I was furious each time Nathaniel Lane escaped justice. He was a man on the order of Bryant Hudson who shot Sam Carter in Rosewood. Lane was a basic hoodlum who represented the extreme of society. Had he been white, he could have been a member of the KKK or a Neo-Nazi. I also feared for Doris Jones. On July 16, 1982, Lane was back in jail, this time charged with shooting an unarmed black youth in the neck in an attempted robbery at a rock concert in Overtown. The victim was paralyzed as a result. Lane was identified by several witnesses, all of them black. He was convicted of attempted first-degree murder and armed robbery and sentenced on March 29, 1983 to two life sentences, the terms to run consecutively.
There were many fires set during the four days of rioting. At night, the northwestern portion of the city appeared to be consumed in flames, especially in the area along 27th Avenue where a tire dealership had been set ablaze. It was that image that made it around the world, showing Miami on its worst day ever. Despite the extensive arson in several areas of the community, only three people were convicted of arson. On March 7, 1982, after three and a half hours of deliberation, a Dade County biracial jury found Ira Lee Pickett, a black man, guilty of first-degree arson and burglary with assault. Pickett had been part of a mob attack that left Emilio Munoz burned beyond recognition.

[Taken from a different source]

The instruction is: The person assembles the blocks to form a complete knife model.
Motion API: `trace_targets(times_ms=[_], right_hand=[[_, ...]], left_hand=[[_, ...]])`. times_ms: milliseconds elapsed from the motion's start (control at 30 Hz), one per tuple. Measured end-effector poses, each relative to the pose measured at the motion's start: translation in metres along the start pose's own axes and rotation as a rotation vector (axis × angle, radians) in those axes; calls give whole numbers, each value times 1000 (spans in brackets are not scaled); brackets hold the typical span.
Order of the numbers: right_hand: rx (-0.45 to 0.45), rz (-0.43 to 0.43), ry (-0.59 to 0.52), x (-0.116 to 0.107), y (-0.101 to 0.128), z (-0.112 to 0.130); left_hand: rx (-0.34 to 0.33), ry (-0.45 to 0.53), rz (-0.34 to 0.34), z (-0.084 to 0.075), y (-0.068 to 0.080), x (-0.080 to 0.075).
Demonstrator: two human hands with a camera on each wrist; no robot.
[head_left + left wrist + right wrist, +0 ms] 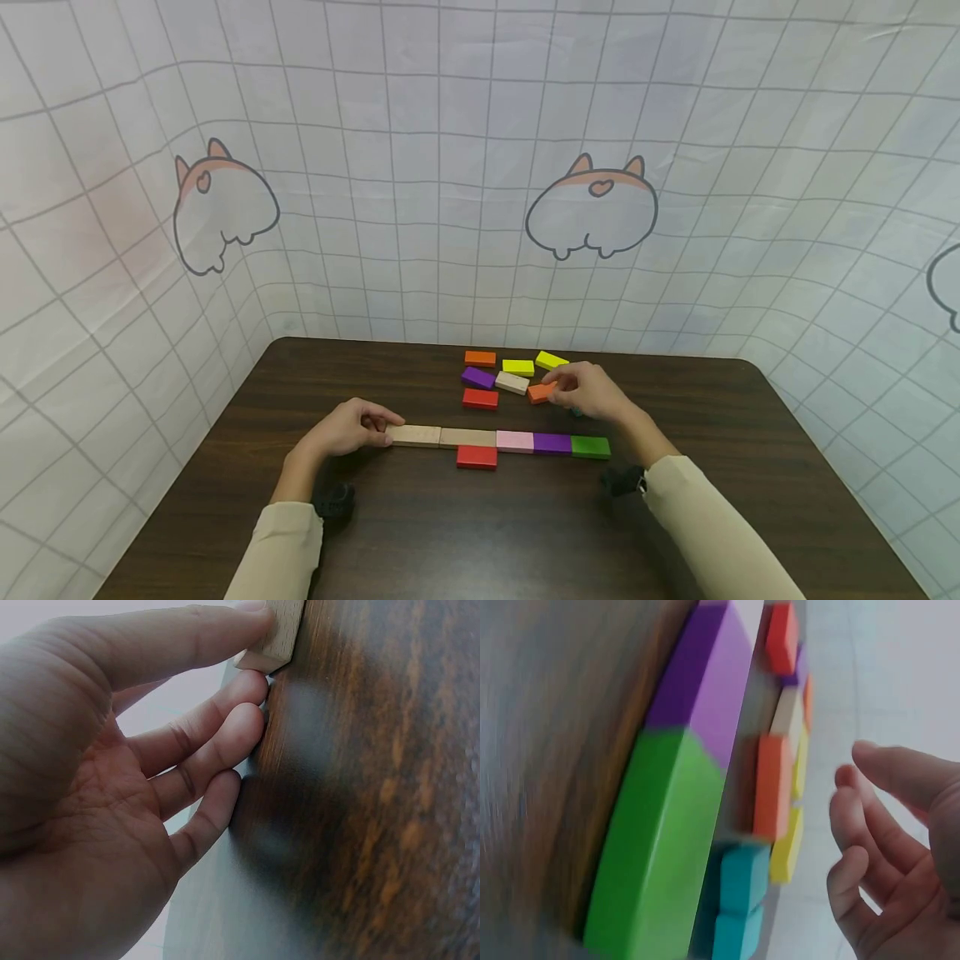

The primary motive in the Miami riot in 1980 was different from the motives in the recent disturbances across the country involving allegations of police killings of black males. In particular, it was different from the motives in the disturbance in Ferguson, Missouri, in 2014 in the aftermath of a questionable police shooting of a young black man named Michael Brown. The main aim of those disturbances, which do not begin to approach the level of violence and destruction to qualify as a race riot, was to confront the police over misconduct and racism within their ranks. Some property damage occurred as a byproduct of the confrontations. But in Miami, the primary aim of the riot was to actually kill whites.xxiii
The city has never fully recovered from the effects of the riot. Many businesses, including some owned by blacks, used the money that was made available to riot-impacted businesses in order to move out of the community. The most impressive positive result of the riot was the change in the law that made it illegal to use race as a factor in eliminating potential jurors, as had been done in the selection of the McDuffie jury. The judge who wrote the opinion for Florida’s Third District Court of Appeal was a black man, Wilkie D. Ferguson. He went on to become a federal judge.
Miami experienced two other race riots in the 1980s. Both were centered in the Overtown section and both involved questionable police shootings of young black men by white police officers. No one was killed during the 1982 event; however, during the 1989 disturbance, one black man was killed by gunfire. No whites were killed during either incident. Both officers involved in those incidents were Hispanic. One of them, Alex Alvarez, a City of Miami officer, was found not guilty in 1982 in the death of Nevel Johnson, a young black man who Alvarez shot to death in a video arcade in Overtown. The other officer, William Lozano, also a City of Miami officer, was convicted of manslaughter in the shooting of a black motorcyclist, Clement Lloyd.